Ensuite, il y a les variations régionales. Même si les prix augmentent partout, le coût de la vie est plus élevé dans les grands centres urbains, comme Montréal et Québec. Toute augmentation du coût de la vie est là plus importante qu’ailleurs. Ce qui signifie que le nombre de perdants est plus grand en ville — où d’ailleurs est concentrée la pauvreté — qu’en région.
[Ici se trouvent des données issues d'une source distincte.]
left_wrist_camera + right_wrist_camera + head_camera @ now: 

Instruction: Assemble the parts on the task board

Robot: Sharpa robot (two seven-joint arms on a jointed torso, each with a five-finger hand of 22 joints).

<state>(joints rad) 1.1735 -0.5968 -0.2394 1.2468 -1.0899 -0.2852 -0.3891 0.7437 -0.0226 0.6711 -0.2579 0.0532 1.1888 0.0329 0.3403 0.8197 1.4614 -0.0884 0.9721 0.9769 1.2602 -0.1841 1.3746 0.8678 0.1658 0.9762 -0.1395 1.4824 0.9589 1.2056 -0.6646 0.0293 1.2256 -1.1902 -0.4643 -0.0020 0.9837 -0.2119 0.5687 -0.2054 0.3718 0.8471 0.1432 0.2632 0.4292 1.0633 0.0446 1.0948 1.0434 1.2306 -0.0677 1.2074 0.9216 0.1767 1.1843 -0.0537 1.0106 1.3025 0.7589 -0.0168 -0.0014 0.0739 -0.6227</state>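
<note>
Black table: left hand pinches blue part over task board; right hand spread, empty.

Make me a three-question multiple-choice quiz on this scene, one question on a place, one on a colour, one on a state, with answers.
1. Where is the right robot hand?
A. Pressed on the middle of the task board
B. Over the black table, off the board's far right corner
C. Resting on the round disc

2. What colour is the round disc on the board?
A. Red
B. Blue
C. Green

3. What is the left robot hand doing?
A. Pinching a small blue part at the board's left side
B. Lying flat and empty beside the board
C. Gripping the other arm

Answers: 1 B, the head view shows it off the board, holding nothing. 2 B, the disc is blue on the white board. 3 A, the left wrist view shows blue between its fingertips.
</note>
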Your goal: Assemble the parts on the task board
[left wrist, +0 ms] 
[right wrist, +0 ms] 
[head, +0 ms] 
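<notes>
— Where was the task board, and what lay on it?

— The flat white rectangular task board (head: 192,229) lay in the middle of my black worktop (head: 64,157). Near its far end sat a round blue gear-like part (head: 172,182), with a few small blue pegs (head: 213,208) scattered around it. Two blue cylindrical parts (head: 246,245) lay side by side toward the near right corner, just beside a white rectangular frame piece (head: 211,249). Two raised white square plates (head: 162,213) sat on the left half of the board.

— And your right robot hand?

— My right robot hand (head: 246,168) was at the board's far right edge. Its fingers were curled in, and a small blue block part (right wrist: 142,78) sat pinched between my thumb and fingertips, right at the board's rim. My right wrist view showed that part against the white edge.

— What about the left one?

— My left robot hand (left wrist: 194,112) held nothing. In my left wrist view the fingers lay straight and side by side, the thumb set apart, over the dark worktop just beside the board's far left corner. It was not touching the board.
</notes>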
Bref, nous sommes bien loin des certitudes affichées par notre benoît ministre des Finances. Malgré les efforts réels et méritoires de son gouvernement, qui a agi sur toute la chaîne de revenus, y compris pour les gens qui vont au Dollarama (les 2000 $ accordés aux aînés, l’augmentation des prestations d’aide sociale pour les gens inaptes au travail, le rehaussement du salaire minimum), l’inflation s’entête à trouer le filet social.
Mercredi, quelqu’un a-t-il pris le temps de faire ces calculs, ou l’équipe de communication du PM a-t-elle compris la gigantesque erreur politique d’annoncer la fin de toute aide sonnante alors que commence (mal) une partielle symboliquement chargée dans Jean-Talon ? A-t-on aussi trouvé un peu court qu’Eric Girard
conseille aux propriétaires de la classe moyenne étranglés par la hausse des taux de « parler à [leur] institution financière » ?
En fin de journée, le discours avait fait la culbute. François Legault, recadrant pour une rare fois son ministre, a annoncé qu’une aide ciblée serait trouvée pour ceux dont le pouvoir d’achat ne suit pas la cadence inflationniste. Je ne crois cependant pas qu’il ait compris, du moins pas encore, qu’il s’agit de la majorité des Québécois. On peut tout de même souffler, sachant désormais ceci : CAQ du soir, espoir !
(Ce texte fut d’abord -publié dans Le Devoir.)
Bonjour m. Lisée,
Vos chiffres contredisent les chiffres de Statitique Canada qui indique que les femmes âgées vivant seules ont le plus bas revenu au Canada, soit $26,700.00 par année au Canada.